An adolescent male proband with hypersarcosinemia was discovered incidentally in a French-Canadian family; no specific disease was associated with the trait. The hypersarcosinemia is not diminished by dietary folic acid even in pharmacologic doses (30 mg/day). The normal absence of sarcosine dehydrogenase in cultured human skin fibroblasts and in leukocytes was confirmed, thus eliminating these tissues as useful sources for further investigation of mutant sarcosinemic phenotypes and genotypes.
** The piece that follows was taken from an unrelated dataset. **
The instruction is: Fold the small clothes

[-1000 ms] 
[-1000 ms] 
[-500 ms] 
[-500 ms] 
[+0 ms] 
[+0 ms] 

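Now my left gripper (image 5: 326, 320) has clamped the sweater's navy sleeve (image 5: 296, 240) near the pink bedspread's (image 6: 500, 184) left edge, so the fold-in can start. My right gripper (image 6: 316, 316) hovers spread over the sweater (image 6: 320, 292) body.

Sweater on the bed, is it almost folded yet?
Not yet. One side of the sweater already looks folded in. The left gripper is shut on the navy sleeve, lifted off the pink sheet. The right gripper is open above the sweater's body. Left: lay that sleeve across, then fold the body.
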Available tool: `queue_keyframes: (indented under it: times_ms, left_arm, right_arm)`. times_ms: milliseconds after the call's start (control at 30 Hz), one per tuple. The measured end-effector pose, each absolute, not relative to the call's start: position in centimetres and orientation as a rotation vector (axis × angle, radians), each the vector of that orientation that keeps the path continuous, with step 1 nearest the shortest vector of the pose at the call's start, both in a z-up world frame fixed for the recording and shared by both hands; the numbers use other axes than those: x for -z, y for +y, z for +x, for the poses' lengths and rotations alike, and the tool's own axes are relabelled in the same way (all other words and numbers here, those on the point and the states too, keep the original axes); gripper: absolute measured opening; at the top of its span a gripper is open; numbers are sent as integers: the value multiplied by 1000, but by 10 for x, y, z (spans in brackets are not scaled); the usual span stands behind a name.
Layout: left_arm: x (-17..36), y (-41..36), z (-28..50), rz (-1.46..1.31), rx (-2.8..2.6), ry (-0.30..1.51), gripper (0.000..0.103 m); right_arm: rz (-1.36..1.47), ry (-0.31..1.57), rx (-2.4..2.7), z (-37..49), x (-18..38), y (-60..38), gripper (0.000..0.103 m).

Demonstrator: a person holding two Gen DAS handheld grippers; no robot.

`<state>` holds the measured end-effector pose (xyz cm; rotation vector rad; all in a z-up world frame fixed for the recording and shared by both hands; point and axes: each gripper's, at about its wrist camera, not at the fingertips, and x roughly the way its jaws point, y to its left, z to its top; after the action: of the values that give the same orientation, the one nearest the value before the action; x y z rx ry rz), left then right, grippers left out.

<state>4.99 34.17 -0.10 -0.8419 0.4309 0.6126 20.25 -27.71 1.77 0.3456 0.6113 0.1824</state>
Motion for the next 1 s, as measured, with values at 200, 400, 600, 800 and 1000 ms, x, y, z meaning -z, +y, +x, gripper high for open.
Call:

The response in plasma of sarcosine and glycine, after sarcosine loading, distinguished the normal subject from the subjects who were presumably homozygous and heterozygous for the hypersarcosinemia allele. Sarcosine clearance from plasma was delayed greatly (t½, 6.1 hr) in the presumed homozygote and slightly (t½, 2.2 hr) in the presumed heterozygote, while plasma glycine remained constant in the former and rose in the latter. Normal subjects clear sarcosine from plasma rapidly (t½, 1.6 hr) while their plasma glycine trend is downward. The phenotypic responses suggest that hypersarcosinemia is an autosomal recessive trait in this pedigree.

Renal tubular transport of sarcosine was normal in the proband even though he presumably lacked the sarcosine oxidation which should normally occur in kidney. Sarcosine catabolism is thus not important for its own renal uptake.

Sarcosine interacts with proline and glycine during its absorption in vivo. Studies in vitro in rat kidney showed that sarcosine transport is mediated, saturable, and energy dependent. Sarcosine has no apparent transport system of its own; it uses the low Km transport systems for L-proline and glycine to a minor extent and a high Km system shared by these substances for the major uptake at concentrations encountered in hypersarcosinemia. Intracellular sarcosine at high concentration will exchange with glycine on one of these systems, which may explain a paradoxical improvement in renal transport of glycine after sarcosine loading in the hypersarcosinemic proband.